# YOUR OBJECTIVE
Scan the lines below for the word "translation". Copy each line you find it in.
+++++
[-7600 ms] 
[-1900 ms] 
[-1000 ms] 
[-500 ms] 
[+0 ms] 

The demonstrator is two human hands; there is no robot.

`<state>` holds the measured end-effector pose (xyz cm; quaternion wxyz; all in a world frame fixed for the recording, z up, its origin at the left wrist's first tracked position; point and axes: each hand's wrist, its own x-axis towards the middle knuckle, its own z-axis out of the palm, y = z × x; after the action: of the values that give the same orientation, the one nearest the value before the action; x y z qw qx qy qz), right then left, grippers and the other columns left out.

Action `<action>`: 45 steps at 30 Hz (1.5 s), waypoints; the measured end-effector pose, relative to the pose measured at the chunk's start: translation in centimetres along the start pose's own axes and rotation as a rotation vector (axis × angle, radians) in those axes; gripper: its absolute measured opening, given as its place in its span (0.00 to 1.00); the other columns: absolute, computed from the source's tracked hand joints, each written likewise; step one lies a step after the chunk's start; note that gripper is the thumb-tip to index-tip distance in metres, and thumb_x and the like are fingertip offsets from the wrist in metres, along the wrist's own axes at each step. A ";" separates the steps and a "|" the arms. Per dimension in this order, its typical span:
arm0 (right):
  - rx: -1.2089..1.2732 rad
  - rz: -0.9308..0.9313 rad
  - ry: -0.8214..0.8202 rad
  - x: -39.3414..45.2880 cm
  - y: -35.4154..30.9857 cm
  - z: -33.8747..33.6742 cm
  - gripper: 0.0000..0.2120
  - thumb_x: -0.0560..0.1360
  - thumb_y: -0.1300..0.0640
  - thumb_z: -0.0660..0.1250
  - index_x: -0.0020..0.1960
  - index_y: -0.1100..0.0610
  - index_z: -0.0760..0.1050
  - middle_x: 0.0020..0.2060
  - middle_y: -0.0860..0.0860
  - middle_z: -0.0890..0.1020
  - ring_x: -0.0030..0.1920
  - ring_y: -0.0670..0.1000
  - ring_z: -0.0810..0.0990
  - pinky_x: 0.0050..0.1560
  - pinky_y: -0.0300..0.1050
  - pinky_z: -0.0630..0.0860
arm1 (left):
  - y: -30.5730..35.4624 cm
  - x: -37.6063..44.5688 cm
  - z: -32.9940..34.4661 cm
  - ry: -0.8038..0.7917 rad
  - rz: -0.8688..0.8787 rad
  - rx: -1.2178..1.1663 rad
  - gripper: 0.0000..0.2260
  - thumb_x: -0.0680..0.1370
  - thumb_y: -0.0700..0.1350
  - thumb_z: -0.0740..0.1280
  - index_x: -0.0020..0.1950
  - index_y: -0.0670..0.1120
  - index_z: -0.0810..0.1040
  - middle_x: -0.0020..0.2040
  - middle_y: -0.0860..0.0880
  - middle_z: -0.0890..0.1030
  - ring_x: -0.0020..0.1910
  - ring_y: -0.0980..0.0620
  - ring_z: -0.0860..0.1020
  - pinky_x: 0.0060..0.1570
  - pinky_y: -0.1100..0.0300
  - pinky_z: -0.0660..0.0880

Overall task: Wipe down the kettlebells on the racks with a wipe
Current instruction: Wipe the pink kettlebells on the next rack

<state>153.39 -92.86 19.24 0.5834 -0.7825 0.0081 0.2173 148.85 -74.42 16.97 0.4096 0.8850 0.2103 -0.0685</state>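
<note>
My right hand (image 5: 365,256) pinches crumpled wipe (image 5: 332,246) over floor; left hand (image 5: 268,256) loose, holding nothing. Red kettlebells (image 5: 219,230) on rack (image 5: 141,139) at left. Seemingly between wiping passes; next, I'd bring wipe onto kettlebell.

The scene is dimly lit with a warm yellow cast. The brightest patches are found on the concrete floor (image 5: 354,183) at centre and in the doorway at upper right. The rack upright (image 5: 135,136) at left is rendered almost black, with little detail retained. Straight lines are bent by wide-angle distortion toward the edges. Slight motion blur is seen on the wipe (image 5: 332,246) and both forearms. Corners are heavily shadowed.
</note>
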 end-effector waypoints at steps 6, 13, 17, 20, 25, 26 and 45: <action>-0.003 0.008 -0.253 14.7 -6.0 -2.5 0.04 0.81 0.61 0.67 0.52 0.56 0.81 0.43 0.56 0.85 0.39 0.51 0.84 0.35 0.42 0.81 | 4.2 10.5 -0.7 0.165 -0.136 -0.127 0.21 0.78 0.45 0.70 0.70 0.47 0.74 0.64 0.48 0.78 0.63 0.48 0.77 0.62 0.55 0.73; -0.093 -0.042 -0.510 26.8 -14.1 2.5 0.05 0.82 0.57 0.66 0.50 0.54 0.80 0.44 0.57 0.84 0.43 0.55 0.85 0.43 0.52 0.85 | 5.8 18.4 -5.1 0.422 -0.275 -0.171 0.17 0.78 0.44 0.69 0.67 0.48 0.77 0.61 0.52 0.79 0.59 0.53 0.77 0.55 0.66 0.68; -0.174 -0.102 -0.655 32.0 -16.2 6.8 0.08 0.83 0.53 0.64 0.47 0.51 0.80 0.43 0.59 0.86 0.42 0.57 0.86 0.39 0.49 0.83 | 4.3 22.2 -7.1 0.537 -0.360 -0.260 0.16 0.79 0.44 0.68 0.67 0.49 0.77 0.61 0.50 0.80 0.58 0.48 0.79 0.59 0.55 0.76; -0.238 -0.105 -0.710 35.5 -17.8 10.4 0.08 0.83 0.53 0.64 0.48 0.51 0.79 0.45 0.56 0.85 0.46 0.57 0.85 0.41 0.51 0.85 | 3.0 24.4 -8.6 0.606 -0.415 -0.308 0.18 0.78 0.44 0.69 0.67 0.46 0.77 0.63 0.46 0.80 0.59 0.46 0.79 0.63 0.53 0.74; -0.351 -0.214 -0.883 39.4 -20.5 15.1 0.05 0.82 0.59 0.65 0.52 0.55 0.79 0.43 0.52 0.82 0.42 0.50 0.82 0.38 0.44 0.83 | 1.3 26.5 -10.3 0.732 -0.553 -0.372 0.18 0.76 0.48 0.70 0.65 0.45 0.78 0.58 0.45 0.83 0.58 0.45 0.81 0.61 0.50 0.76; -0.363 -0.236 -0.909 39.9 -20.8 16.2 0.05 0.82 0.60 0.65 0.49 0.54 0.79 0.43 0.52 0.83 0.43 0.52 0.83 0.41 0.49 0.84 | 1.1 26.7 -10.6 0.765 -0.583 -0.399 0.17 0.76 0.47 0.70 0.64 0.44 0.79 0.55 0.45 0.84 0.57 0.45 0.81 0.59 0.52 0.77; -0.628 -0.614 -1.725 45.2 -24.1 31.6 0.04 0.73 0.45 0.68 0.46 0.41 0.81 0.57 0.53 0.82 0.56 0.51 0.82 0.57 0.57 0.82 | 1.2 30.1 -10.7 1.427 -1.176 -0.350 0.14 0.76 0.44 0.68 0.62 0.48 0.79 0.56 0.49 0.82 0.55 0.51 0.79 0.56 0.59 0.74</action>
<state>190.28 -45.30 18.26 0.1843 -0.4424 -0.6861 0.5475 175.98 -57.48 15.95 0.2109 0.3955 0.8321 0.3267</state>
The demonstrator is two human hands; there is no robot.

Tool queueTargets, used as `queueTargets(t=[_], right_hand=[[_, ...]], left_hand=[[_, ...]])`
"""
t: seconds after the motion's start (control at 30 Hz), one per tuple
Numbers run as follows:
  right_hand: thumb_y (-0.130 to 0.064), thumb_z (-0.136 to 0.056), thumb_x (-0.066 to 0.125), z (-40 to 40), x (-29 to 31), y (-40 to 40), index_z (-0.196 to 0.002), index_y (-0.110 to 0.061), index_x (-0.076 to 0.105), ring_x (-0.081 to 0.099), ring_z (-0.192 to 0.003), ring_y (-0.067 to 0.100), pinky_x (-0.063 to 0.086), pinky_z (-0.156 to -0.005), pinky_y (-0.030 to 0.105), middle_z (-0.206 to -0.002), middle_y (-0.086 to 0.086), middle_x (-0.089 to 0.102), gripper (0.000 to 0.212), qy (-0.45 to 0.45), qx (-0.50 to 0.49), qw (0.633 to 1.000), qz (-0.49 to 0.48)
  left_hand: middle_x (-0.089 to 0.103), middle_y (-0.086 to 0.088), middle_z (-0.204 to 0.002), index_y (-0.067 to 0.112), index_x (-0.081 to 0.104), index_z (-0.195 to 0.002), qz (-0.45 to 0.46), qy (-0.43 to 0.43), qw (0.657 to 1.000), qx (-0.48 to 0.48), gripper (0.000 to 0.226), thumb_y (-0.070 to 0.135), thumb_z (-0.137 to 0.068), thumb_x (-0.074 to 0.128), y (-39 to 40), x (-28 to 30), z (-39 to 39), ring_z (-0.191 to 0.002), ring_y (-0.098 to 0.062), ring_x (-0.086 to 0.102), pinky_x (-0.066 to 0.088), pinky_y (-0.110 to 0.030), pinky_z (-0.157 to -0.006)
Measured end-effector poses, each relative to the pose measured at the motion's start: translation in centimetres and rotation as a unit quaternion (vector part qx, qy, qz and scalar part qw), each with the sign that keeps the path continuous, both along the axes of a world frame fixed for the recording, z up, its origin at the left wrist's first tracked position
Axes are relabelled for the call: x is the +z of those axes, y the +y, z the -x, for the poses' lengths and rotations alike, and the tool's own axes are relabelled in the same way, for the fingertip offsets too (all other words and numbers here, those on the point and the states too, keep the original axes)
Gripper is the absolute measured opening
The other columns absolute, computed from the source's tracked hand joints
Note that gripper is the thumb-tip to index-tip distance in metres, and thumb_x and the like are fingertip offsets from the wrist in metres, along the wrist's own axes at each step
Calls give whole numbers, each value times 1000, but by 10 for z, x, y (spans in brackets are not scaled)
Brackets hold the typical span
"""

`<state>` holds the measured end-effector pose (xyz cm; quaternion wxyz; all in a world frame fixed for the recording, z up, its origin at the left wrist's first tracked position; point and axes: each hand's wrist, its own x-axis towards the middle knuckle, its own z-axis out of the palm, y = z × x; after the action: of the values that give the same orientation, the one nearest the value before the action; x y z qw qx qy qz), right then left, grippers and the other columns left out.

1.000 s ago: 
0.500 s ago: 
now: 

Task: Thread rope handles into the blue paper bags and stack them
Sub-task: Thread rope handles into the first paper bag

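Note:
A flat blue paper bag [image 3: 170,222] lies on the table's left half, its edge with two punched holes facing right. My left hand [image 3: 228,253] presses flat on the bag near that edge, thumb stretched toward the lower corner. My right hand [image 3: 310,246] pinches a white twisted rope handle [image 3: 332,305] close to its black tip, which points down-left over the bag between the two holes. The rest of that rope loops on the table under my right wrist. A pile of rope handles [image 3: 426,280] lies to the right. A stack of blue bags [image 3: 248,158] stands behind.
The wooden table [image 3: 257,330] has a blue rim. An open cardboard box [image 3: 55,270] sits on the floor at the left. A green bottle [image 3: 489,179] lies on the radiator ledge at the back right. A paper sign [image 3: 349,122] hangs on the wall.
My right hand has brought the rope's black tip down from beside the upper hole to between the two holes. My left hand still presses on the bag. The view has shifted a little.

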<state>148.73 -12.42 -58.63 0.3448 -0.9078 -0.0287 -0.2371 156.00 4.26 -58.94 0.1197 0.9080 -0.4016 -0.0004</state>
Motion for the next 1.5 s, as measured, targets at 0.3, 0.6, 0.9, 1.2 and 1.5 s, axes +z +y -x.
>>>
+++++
# EXPECTED ANSWER
Action `<action>`: 45 steps at 30 Hz (1.5 s), waypoints; the measured end-effector pose, relative to the pose measured at the chunk's start: translation in centimetres along the start pose's own axes and rotation as a rotation vector (axis × angle, radians) in those axes; gripper: its absolute measured opening, given as its place in its span (0.00 to 1.00); the other columns: absolute, computed from the source's tracked hand joints, each written likewise; step one lies a step after the chunk's start; note that gripper is the thumb-tip to index-tip distance in metres, and thumb_x and the like are fingertip offsets from the wrist in metres, along the wrist's own axes at each step. A ";" separates the steps and a "|" the arms. Per dimension in this order, its typical span:
Measured end-effector poses, each relative to the pose measured at the motion's start: translation in centimetres and rotation as a unit quaternion (vector part qx, qy, qz and scalar part qw), each with the sign that keeps the path continuous, both along the axes of a world frame fixed for the recording, z up, its origin at the left wrist's first tracked position

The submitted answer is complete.